Und der Mensch, der hat mich ein­fach be­ein­druckt. Je­mand, der seit Jahr­zehn­ten tie­fer im sub­kul­tu­rel­len Ge­sche­hen ge­steckt hat und dort mehr ge­prägt hat als ich es je­mals könn­te, oh­ne sich ir­gend­et­was dar­auf ein­zu­bil­den. Ganz im Ge­gen­teil, Tors­ten stell­te sich als ein ver­dammt auf­ge­schlos­se­nes, neu­gie­ri­ges und aus­ge­spro­chen war­mes ge­gen­über her­aus, im­mer herz­lich und wohl­wol­led. Mit ihm ei­nen Abend zu ver­brin­gen, war im­mer ei­ne be­rei­chern­de, auf­bau­en­de, spa­ßi­ge - aber auch zum Nach­den­ken an­re­gen­de Er­fah­rung. Das Le­vel an En­er­gie, das er beim ver­fol­gen al­ler sei­ner Pro­jek­te an den Tag leg­te, ist ein­fach er­staun­lich. Knapp zwei jahr­zehn­te äl­ter als ich, hät­te es mich den­noch nicht ver­wun­dert, wenn er mich in zwei wei­te­ren Jahr­zehn­ten noch von links mit dem Rol­la­tor über­holt.

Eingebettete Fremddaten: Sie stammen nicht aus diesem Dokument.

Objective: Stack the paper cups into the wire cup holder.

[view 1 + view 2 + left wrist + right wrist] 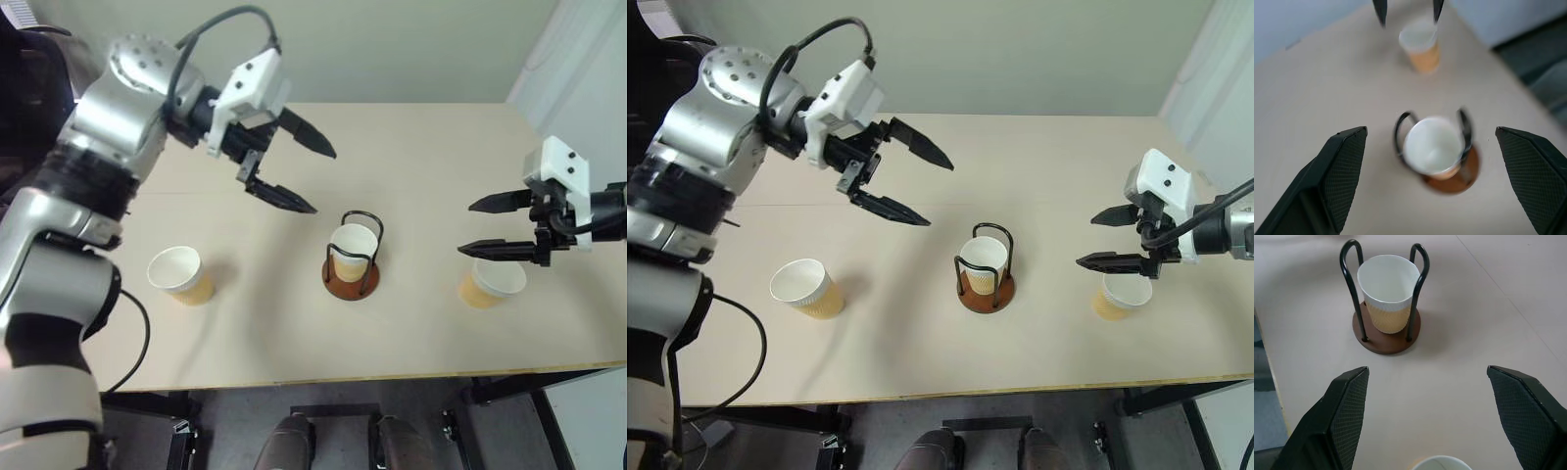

Das kam jetzt lei­der nicht so hin. Krebs ist ein ver­fick­tes Arsch­loch und kann die stärks­ten Leu­te in die Knie zwin­gen. Ich möch­te mir selbst da­für in den Arsch tre­ten, dass ich schon so lan­ge schon nicht mehr in Mann­heim vor­bei ge­schaut ha­be, auch wenn ich mei­ne Grün­de da­für hat­te. Ein paar mehr Stun­den mit ge­nia­len Men­schen zu ver­brin­gen wiegt das biss­chen psy­chi­schen Zu­sam­men­bruch doch lo­cker wie­der auf. Die Welt ist nun um ein Ori­gi­nal är­mer und es sieht nicht so aus, als könn­te ir­gend­je­mand an­de­res an sei­ne Stel­le tre­ten. Für sein Um­feld wie auch für die Sub­kul­tur - in Mann­heim, hin­term DJ-Pult, im lo­ka­len Ra­dio, in der Knei­pe oder auch im Netz.

Ich woll­te ei­gent­lich noch ein paar Posts klar­ma­chen heu­te. Aber jetzt muss ich erst mal ein Bier auf Tors­ten trin­ken. Oder fünf. Da­zu wird die Mu­sik lau­fen, denn Stil­le wür­de ihm nicht ge­recht.